What If We Didn’t Grow The Food?


The term “food security” gets used a lot these days. It is a term used by the USDA, the United Nations, and other groups to refer to the amount of food people have to eat. In the old days, we called it “hunger” but, in this age of politically correct, gender neutral, ethnically sensitive, government-speak, when people don’t have enough to eat we say they have food security issues. When these people have to drive more than 10 miles to a grocery store, the USDA calls their community a food desert. While there is a portion of our society that is food insecure and lives in food deserts, the majority of us do not have these problems. Yet, there are forces at work that could reduce the entire country to a food desert and make all of us food insecure.

Our nation’s abundant natural resources and free market economy have made it possible for the US to be food self-sufficient. Never in our history have we had to depend on another nation to provide our food. The concept of not being able to produce enough food to feed ourselves is a concept inconceivable to most Americans. When we think of nations that cannot feed themselves, we usually think of poor developing nations in Africa or parts of Asia. Thus, it may come as a surprise that there are modern industrialized nations who cannot feed themselves. They are not starving because they have the wealth to buy what they need from the world market. Yet the fact remains, they are not capable of feeding themselves.

Great Britain is one such country. Once an exporter of food to the world, the British have lost the ability to produce enough food to feed their nation. Irresponsible social policies and eco-phobic environmental regulations have devastated their once proud livestock and grain industries. I found it ironic that, last week, Prince Charles was here in the US promoting his brand of agricultural sustainability while back home his nation was living off the world’s food dole.

Some of those very oil rich nations in the Middle East exist in a food desert as well as a geological one.   Last year, when a third of the Russian wheat crop was burned up in a drought and the Soviets cut off exports, food riots broke out in many of these nations who export $100 a barrel oil but cannot feed themselves.
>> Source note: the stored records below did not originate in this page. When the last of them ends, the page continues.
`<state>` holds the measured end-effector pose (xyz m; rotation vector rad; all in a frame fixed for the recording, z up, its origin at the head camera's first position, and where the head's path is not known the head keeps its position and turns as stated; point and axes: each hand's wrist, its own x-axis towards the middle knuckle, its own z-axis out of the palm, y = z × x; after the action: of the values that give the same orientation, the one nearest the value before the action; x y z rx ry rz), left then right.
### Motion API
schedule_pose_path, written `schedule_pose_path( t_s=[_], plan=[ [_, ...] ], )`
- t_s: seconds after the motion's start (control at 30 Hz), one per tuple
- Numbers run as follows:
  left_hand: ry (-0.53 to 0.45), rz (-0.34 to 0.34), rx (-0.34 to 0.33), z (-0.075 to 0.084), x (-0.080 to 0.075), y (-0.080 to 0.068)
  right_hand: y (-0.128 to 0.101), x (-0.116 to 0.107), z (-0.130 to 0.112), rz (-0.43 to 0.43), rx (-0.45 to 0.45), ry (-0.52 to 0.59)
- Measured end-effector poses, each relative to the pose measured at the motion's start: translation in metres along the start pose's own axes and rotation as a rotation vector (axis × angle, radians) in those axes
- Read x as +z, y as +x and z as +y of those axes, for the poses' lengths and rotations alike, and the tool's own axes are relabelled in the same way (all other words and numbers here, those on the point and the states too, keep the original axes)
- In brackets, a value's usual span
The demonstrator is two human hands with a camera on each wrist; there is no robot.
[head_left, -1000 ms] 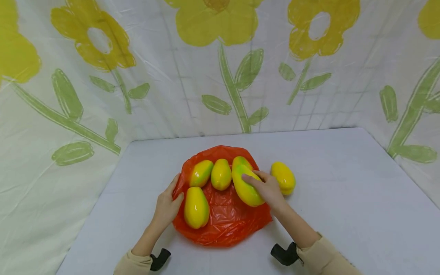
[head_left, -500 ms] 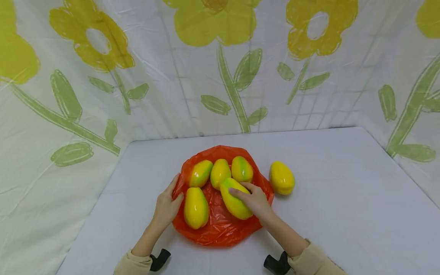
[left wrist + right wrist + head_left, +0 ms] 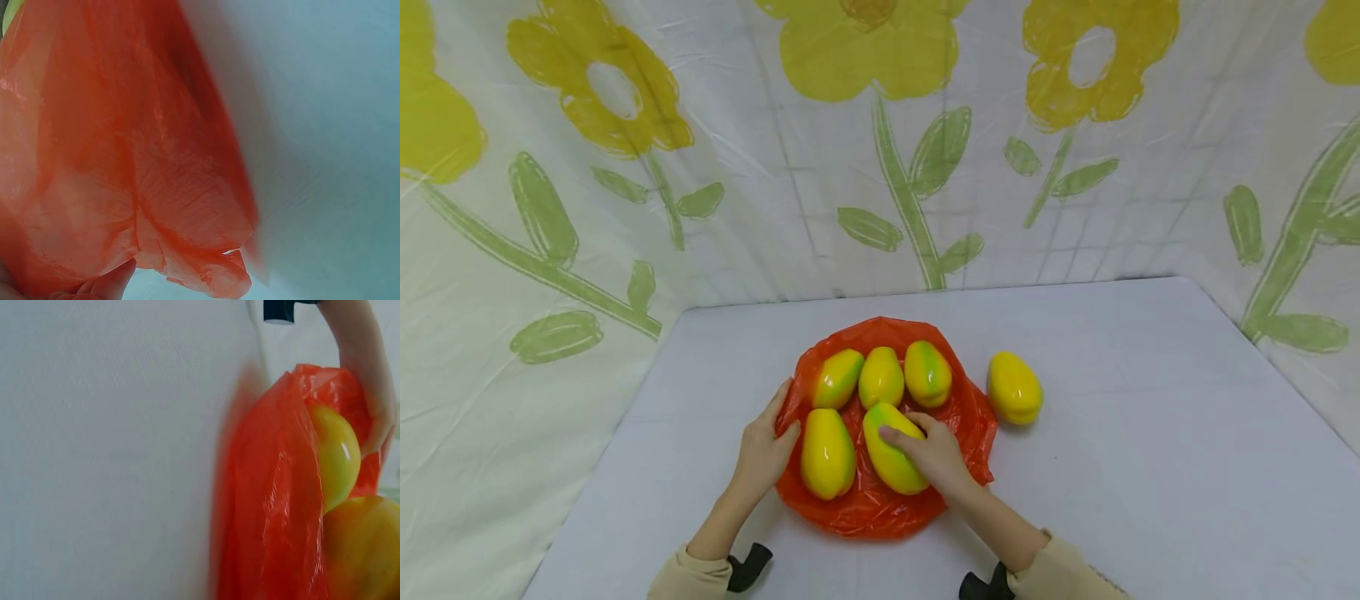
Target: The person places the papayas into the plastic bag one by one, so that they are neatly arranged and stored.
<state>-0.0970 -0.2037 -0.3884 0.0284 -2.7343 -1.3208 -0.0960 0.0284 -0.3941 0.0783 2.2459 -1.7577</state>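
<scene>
A red plastic bag [image 3: 874, 522] stands with its mouth spread wide, several glossy yellow-green papayas inside. My left hand [image 3: 766, 446] holds the bag's left rim, thumb on the inner side. In the left wrist view, fingers [image 3: 111, 282] show at the bag's lower edge. My right hand [image 3: 936, 454] grips a papaya [image 3: 891, 458] over the front middle of the bag, beside the papaya [image 3: 828, 454] at front left. Along the back of the bag lie a left papaya [image 3: 838, 377], a middle papaya [image 3: 882, 377] and a right papaya [image 3: 928, 373].
One more papaya [image 3: 1015, 388] lies outside the bag, just to its right on the white table [image 3: 1150, 467]. A flower-printed curtain [image 3: 760, 167] hangs behind the table and along its sides. Black wrist mounts [image 3: 750, 567] sit by the sleeves.
My right hand has carried its papaya left and toward me, from the bag's right side to the front middle, next to the front-left papaya. The left hand has stayed at the rim.
</scene>
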Motion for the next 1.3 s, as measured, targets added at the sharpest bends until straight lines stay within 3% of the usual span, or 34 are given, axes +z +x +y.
schedule_pose_path(
  t_s=[0.47,1.07,1.3],
  plan=[
    [-0.004,-0.013,-0.016,-0.001,0.000,0.000,0.001,0.010,0.002,0.027,0.108,0.100],
    [-0.007,-0.008,0.010,0.000,0.003,0.001,0.007,0.029,0.005,0.099,0.098,0.172],
    [0.002,-0.020,-0.010,0.001,0.004,0.000,0.010,0.036,0.004,0.139,0.111,0.227]
  ],
)
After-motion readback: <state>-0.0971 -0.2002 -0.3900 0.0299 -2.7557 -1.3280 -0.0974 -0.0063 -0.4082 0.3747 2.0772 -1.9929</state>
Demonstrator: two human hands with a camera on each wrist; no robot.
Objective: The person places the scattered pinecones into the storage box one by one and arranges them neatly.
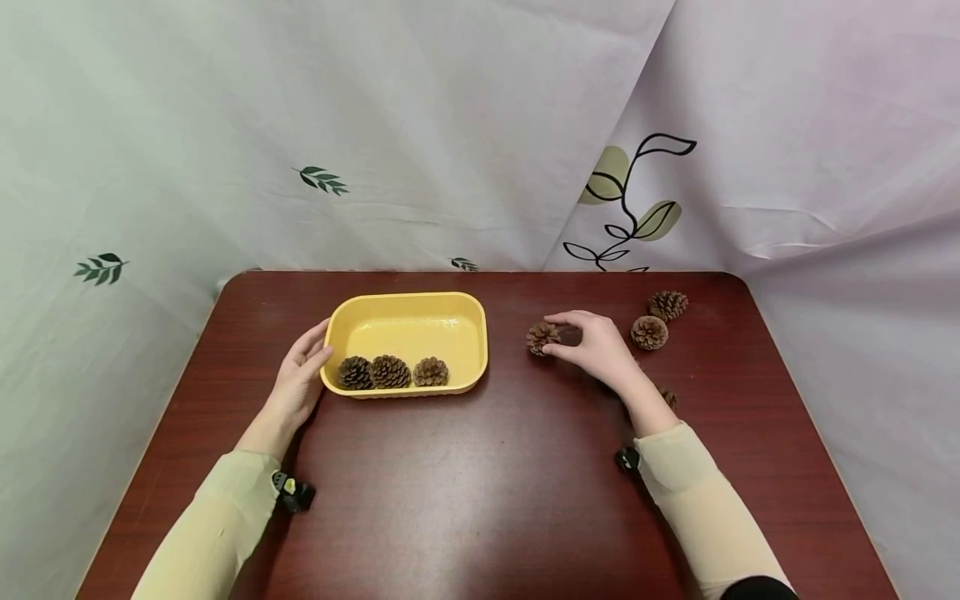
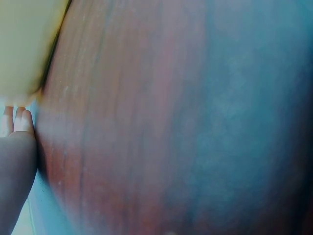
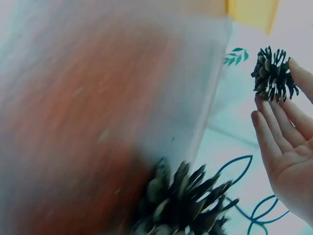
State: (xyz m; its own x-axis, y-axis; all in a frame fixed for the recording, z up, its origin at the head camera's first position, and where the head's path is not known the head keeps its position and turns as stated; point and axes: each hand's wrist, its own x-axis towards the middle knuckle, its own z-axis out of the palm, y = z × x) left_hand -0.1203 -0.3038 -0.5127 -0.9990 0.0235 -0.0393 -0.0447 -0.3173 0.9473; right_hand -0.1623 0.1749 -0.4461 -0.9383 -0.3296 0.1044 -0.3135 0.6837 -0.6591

Most of the time these nations can buy what they need on the world market, but one natural disaster can change things very quickly.

We are currently seeing this same thing occur in the electronic and automotive industries. The massive earthquake in Japan has caused a major disruption in supplies of cars from Japan. Toyota, Lexus, and Honda have said plants in Japan and the US are working at 50{dfeadfe70caf58f453a47791a362966239aaa64624c42b982d70b175f7e3dda2} capacity at best; and GM has said it will close more US plants temporarily, as it deals with short supply of parts. Electronics shoppers, on the other hand, will just have to be patient. Sony pushed the launch of its $1,500 3D camcorder to mid-May from what was supposed to be mid-April. US prices on a variety of electronics have skyrocketed in the past few weeks. At a Best Buy store in Ft. Wayne, IN, the shelf price on the new Canon T3i camera jumped $150 overnight. Even web retailers like Amazon.com are facing inventory shortages of electronics from Japan.  

What if the US was as dependent on food imports as we are on cars and electronics? There are people and policies in play today that could lead to that eventuality. Burdensome regulations from the EPA, bans on drugs used in animal care by the FDA, and the wanton development of prime farmland are all things that may drive US production agriculture to other places. Only if we take the preservation of our food production system seriously do we stand a chance of maintaining our food security. Most consumers and, unfortunately, most policy makers take agriculture for granted. That is why our food production system is in danger. Let us keep reminding them that national food security is just as important as homeland security.